LIBREVILLE, 8 avril 2026 (AGP) – En marge de la 10e édition du Marché africain de l’énergie (AEMP), consacrée à la consultation des parties prenantes sur le Pacte énergétique national, le responsable énergie Afrique de Tony Blair Institute for Global Change, Sergio Portatadino, a présenté les grandes orientations de cette stratégie, élaborée par le gouvernement gabonais en partenariat avec la Banque africaine de développement, a constaté l’Agence gabonaise de presse.
M. Portatadino a souligné que le taux d’accès à l’électricité au Gabon demeure « relativement élevé », avec une quasi-universalité en zone urbaine. Toutefois, le principal défi reste l’électrification d’environ 140 000 personnes, principalement en zones rurales, ainsi que la régularisation des usagers non comptabilisés. Il a également relevé la fragmentation du système électrique, marquée par l’existence de plusieurs réseaux isolés, plaidant pour leur interconnexion afin d’améliorer la fiabilité et de réduire les coûts.
Intégré à l’initiative « Mission 300 », portée par la Banque mondiale et la BAD, visant à raccorder 300 millions de personnes à l’électricité en Afrique subsaharienne d’ici à 2030, le Pacte énergétique national constitue la feuille de route du Gabon pour le développement du secteur. Il s’articule autour de cinq piliers, à savoir : le renforcement de la production et des infrastructures de réseau, l’intégration énergétique régionale, l’accès à l’électricité et à des solutions de cuisson propre, la mobilisation du secteur privé, ainsi que l’amélioration de la viabilité financière du secteur.

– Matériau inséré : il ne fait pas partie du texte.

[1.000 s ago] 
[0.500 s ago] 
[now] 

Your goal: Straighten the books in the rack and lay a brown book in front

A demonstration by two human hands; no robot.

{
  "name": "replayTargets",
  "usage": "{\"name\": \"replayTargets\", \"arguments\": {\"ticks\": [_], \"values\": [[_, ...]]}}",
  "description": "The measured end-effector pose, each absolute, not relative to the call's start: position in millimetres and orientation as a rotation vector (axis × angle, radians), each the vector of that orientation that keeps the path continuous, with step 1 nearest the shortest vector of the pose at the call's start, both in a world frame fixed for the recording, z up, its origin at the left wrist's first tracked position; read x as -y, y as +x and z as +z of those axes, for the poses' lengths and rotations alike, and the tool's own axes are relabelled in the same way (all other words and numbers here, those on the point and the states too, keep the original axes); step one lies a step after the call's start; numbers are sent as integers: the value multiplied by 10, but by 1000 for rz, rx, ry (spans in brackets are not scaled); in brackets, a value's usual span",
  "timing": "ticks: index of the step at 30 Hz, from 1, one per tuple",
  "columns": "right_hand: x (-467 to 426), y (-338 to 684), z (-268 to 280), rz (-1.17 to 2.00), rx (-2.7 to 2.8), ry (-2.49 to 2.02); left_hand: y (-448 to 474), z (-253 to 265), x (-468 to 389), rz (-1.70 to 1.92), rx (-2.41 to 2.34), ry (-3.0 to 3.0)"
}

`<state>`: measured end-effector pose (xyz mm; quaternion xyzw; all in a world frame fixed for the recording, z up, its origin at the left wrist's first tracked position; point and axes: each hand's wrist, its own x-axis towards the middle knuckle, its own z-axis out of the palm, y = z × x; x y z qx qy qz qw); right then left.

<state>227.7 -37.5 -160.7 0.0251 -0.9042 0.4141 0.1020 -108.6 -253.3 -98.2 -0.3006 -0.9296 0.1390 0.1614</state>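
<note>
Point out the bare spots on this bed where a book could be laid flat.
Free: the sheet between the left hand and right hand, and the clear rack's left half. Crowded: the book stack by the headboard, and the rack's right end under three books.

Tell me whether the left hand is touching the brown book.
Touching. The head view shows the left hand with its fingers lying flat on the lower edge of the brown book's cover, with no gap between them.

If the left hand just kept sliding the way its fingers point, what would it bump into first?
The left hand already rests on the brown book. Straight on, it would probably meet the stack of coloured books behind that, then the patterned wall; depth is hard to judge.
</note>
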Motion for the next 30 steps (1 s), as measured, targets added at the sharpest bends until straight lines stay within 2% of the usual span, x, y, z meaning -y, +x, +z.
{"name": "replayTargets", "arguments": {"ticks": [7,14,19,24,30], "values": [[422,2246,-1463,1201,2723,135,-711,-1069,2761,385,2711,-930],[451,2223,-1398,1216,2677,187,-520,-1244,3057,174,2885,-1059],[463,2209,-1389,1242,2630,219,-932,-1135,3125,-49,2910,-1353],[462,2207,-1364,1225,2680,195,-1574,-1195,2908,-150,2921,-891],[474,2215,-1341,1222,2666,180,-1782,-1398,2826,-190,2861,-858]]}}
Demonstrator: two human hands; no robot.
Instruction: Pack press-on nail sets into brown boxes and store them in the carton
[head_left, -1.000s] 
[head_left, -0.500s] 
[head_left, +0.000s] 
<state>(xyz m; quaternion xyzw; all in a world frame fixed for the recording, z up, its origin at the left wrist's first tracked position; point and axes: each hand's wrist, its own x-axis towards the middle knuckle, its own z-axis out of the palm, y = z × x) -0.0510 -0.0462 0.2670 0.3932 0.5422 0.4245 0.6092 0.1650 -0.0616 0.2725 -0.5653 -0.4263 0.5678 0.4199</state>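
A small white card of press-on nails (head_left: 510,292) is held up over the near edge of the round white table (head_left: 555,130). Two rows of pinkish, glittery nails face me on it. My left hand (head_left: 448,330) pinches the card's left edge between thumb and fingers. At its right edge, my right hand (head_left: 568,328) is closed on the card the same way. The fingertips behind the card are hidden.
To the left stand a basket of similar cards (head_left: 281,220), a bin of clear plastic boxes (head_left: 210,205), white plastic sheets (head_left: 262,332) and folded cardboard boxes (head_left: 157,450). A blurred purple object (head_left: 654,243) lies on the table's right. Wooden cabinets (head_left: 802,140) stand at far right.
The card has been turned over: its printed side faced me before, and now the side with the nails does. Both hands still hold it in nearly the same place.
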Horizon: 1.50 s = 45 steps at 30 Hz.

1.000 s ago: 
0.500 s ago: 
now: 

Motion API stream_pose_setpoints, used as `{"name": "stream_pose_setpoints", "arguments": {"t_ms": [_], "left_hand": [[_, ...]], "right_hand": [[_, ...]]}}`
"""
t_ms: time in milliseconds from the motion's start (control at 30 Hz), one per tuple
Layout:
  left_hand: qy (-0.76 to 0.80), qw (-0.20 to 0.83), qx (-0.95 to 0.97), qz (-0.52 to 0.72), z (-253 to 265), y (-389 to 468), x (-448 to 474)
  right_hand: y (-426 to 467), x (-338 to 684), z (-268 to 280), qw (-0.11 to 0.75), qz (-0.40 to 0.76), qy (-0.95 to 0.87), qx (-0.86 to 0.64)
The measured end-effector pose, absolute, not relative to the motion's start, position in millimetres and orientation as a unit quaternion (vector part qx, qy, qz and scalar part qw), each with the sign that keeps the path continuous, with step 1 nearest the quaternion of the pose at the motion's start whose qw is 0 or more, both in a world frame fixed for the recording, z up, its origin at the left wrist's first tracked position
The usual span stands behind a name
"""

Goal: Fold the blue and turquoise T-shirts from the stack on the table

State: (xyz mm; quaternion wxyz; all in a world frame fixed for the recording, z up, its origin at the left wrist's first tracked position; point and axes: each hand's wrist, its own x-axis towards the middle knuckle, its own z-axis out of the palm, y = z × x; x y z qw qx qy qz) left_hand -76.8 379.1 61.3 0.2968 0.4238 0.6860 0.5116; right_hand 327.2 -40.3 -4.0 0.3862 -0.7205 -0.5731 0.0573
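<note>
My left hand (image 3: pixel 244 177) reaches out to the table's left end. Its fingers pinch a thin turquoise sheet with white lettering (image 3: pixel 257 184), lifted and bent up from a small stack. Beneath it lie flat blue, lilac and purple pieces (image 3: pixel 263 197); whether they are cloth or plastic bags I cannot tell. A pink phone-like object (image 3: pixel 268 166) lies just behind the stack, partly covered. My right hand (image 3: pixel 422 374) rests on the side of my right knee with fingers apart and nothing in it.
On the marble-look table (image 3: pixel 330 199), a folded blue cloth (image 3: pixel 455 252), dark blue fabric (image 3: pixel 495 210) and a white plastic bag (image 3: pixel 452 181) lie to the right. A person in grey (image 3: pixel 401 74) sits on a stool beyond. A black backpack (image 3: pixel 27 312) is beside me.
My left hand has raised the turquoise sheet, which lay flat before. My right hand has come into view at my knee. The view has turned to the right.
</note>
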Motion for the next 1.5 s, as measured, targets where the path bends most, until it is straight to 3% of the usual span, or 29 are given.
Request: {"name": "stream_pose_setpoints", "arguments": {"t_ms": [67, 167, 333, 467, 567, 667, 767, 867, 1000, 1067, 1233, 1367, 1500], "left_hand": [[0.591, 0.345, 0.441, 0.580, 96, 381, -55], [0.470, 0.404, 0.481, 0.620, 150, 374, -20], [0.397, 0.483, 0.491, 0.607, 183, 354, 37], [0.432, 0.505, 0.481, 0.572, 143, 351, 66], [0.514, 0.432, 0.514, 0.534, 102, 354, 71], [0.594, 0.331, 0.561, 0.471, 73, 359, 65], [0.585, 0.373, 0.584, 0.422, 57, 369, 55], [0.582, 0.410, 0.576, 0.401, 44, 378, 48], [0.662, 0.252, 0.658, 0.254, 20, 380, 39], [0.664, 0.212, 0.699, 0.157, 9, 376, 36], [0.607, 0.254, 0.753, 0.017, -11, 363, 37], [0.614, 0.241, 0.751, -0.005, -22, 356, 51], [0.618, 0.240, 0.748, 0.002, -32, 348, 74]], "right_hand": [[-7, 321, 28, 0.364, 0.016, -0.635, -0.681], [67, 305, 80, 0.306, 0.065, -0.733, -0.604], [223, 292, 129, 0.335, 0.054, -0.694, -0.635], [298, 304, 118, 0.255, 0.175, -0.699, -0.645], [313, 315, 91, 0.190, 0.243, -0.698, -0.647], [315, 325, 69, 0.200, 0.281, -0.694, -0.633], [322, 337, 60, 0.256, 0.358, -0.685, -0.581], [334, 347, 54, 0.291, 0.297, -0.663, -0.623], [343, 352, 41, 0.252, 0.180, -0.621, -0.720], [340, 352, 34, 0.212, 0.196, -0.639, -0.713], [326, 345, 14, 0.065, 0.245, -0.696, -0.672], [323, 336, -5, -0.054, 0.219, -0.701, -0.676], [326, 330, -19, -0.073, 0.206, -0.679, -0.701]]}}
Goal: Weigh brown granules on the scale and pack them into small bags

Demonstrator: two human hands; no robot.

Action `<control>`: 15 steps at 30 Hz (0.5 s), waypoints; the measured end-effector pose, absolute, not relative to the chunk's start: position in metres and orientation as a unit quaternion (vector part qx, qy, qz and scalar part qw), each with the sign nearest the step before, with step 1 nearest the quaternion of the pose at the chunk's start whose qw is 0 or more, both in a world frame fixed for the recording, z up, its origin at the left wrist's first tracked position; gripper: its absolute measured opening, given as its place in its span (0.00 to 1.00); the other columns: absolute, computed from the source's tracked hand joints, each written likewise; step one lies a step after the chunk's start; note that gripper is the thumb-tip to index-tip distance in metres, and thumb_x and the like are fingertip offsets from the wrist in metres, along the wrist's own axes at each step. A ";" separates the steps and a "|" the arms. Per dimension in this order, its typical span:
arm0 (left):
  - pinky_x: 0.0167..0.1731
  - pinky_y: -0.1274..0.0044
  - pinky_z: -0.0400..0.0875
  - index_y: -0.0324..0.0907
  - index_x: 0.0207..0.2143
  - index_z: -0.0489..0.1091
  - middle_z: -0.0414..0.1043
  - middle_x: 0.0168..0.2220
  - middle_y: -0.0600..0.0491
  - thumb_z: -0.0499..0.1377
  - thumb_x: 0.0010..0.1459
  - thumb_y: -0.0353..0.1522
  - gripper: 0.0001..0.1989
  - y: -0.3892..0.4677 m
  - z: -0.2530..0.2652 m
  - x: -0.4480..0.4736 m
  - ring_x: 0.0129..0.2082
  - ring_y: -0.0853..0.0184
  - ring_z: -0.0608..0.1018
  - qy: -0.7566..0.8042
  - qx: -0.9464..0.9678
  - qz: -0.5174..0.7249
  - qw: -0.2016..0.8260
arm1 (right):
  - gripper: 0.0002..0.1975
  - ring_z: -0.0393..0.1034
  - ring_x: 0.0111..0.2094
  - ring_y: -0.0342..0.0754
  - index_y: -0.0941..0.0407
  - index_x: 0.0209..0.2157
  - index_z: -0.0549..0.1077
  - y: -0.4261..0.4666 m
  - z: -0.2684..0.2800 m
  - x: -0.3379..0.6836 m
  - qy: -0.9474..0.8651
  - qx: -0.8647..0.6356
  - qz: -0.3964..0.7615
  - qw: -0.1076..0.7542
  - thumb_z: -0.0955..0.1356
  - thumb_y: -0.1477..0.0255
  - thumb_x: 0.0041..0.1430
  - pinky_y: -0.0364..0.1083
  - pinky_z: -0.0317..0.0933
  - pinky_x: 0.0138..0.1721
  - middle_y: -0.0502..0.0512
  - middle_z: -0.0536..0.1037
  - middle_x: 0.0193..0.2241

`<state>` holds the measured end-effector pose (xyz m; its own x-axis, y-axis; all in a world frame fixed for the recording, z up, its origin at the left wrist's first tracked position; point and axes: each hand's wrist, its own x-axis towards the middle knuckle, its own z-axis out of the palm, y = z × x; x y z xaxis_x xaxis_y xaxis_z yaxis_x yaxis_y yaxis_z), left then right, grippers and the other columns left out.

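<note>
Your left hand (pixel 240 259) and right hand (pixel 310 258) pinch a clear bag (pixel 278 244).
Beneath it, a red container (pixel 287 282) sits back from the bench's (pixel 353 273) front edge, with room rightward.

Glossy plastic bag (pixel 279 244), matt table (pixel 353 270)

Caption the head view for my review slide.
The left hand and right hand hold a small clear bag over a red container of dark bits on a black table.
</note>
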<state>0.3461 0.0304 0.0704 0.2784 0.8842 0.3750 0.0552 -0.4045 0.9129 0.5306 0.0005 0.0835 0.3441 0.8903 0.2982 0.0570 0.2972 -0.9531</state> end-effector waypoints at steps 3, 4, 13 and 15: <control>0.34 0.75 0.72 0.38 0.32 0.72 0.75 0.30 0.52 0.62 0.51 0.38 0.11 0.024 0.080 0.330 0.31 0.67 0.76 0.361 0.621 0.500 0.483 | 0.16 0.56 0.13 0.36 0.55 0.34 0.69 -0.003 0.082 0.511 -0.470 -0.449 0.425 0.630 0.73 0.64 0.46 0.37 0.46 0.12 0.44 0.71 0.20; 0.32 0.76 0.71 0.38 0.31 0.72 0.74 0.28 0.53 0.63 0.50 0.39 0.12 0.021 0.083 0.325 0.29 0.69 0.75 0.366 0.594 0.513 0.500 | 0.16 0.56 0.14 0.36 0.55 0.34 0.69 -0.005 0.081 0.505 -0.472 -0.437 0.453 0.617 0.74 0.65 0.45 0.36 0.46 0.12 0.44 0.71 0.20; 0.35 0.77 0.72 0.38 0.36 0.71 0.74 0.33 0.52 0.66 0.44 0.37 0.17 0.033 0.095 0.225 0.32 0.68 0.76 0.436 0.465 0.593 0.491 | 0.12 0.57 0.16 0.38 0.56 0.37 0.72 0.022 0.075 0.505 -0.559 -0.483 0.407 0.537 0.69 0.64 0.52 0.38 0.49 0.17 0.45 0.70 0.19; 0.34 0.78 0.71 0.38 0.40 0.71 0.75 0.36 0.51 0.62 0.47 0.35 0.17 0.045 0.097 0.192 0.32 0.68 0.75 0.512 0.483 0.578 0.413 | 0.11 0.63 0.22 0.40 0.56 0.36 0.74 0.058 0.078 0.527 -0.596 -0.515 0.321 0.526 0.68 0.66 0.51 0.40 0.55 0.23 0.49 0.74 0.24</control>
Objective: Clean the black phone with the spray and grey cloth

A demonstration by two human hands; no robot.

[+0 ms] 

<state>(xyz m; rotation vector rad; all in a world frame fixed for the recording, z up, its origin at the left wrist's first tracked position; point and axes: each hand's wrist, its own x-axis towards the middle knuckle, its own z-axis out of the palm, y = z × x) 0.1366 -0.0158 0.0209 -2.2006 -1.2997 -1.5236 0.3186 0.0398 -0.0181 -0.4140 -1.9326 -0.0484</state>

L’élaboration de ce Pacte a débuté en septembre 2025 par un diagnostic approfondi du secteur, suivi d’un atelier de validation technique le 18 mars dernier. La rencontre de Libreville s’inscrit ainsi dans une phase de consultation nationale, en vue d’une adoption officielle prévue en juin 2026.
Ce diagnostic a mis en évidence plusieurs contraintes, notamment l’écart entre les capacités installées et la production effective, le besoin de renforcer la coordination entre la planification électrique et l’approvisionnement en gaz, ainsi que les insuffisances en matière de recouvrement des factures et de priorisation des projets. Toutefois, des opportunités majeures existent, notamment l’abondance des ressources hydroélectriques et gazières, un portefeuille de projets en cours et un niveau de desserte déjà élevé.
Pour la mise en œuvre de ce Pacte, le Gabon devra mobiliser environ 1,6 milliard de dollars, avec un recours accru aux financements privés. À travers cette initiative, les autorités gabonaises réaffirment leur engagement à garantir, à l’horizon 2030, un accès universel à une énergie fiable, abordable, durable et propre, au service de la croissance économique et de la souveraineté nationale.